Wilberforce, in his later reminiscences,
"so little did I know of general society, that I came up to London stored
with arguments to prove the authenticity of 'Rowley's Poems,' (the
academic and pedantic topic of the day,) and now I was at once immersed in
politics and fashion. The very first time I went to Boodle's, I won
twenty-five guineas of the Duke of Norfolk. I belonged at this time to
five clubs, Miles' and Evans', Brookes', Boodle's, White's, and
Goosetree's. The first time I was at Brookes', scarcely knowing any one, I
joined, from mere shyness, in play at the faro-table, where George Selwyn
kept bank. A friend who knew my inexperience, and regarded me as a victim
dressed out for sacrifice, called to me--'What, Wilberforce, is that you?'
Selwyn quite resented the interference, and turning to him, said in his
most expressive tone--'Oh, sir, don't interrupt Mr Wilberforce, he could
not be better employed.' Nothing could be more harmonious than the style
of those clubs--Fox, Sheridan, Fitzpatrick, and all your leading men
frequented them, and associated upon the easiest terms. You either chatted,
played at cards, or gambled, as you pleased."
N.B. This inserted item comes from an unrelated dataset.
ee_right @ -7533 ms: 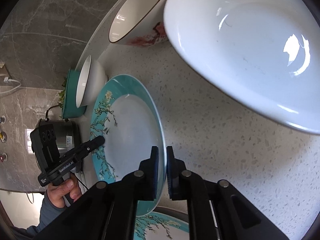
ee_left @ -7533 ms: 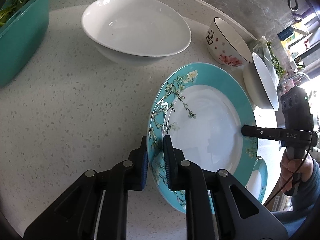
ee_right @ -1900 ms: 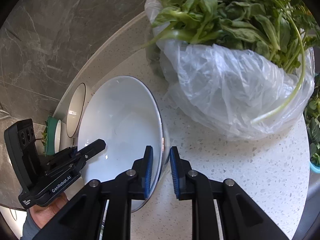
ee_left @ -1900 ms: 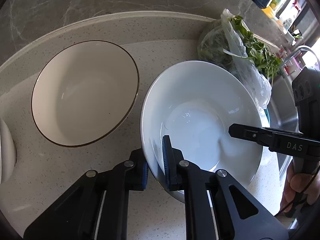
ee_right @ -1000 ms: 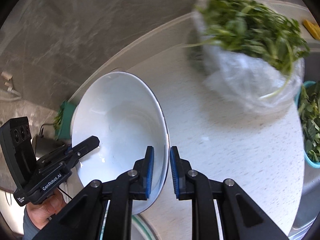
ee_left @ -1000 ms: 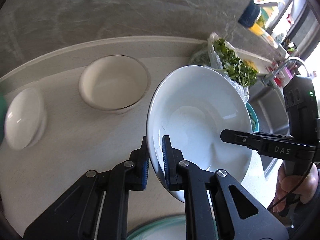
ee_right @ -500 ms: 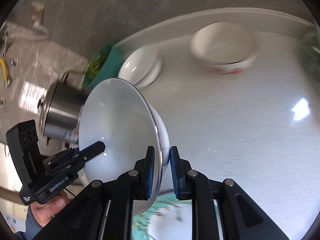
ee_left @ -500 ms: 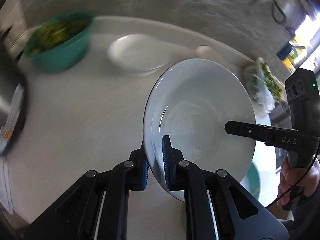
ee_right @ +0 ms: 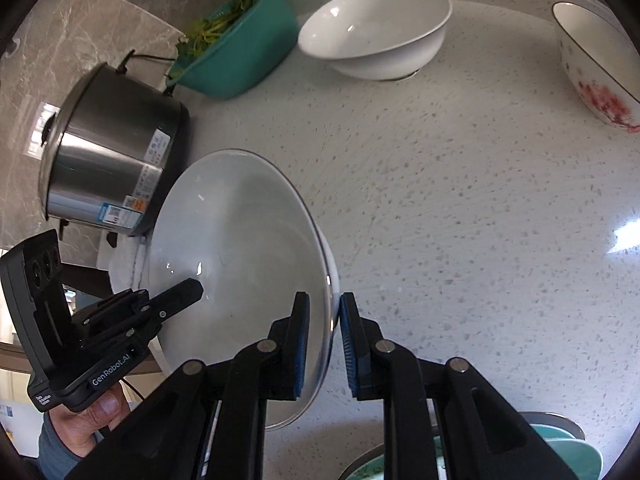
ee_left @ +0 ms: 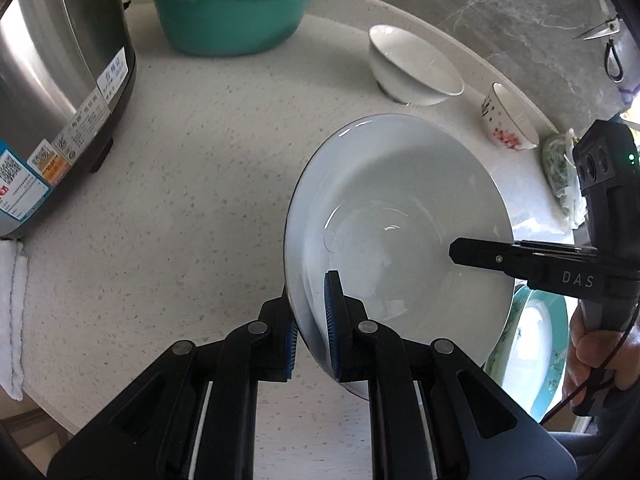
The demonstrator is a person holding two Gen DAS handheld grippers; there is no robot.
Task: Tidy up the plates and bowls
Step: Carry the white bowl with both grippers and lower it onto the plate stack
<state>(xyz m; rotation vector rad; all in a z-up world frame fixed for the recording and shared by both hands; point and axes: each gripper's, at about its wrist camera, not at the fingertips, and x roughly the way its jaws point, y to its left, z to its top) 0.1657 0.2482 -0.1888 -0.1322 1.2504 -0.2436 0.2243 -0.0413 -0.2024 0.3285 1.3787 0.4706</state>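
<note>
Left view: teal plate (ee_left: 554,344) mostly hidden behind the white dish (ee_left: 400,216) and the right hand-held gripper (ee_left: 452,250), pattern too small to read. Rice cooker (ee_left: 52,92) cut off by the left and top edges; label text illegible. Folded cloth (ee_left: 12,312) clipped at the left edge. Bag of greens (ee_left: 560,168) partly behind the gripper body. Right view: floral bowl (ee_right: 596,80) cut by the right edge; plate stack (ee_right: 568,452) cut at the bottom and covered by the gripper arms; cloth (ee_right: 124,268) mostly behind the dish; left hand (ee_right: 88,420) only partly visible.
</note>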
We have no idea of entering into any of the scandals of the time. The
lives of all the men of fashion of that day were habitually profligate.
The "Grand Tour" was of but little service to their morals, and Pope's
sarcastic lines were but too true.
"He travell'd Europe round,
And gather'd every vice on foreign ground;
Till home return'd, and perfectly well-bred,
With nothing but a solo in his head;
Stolen from a duel, follow'd by a nun,
And, if a borough choose him--not undone."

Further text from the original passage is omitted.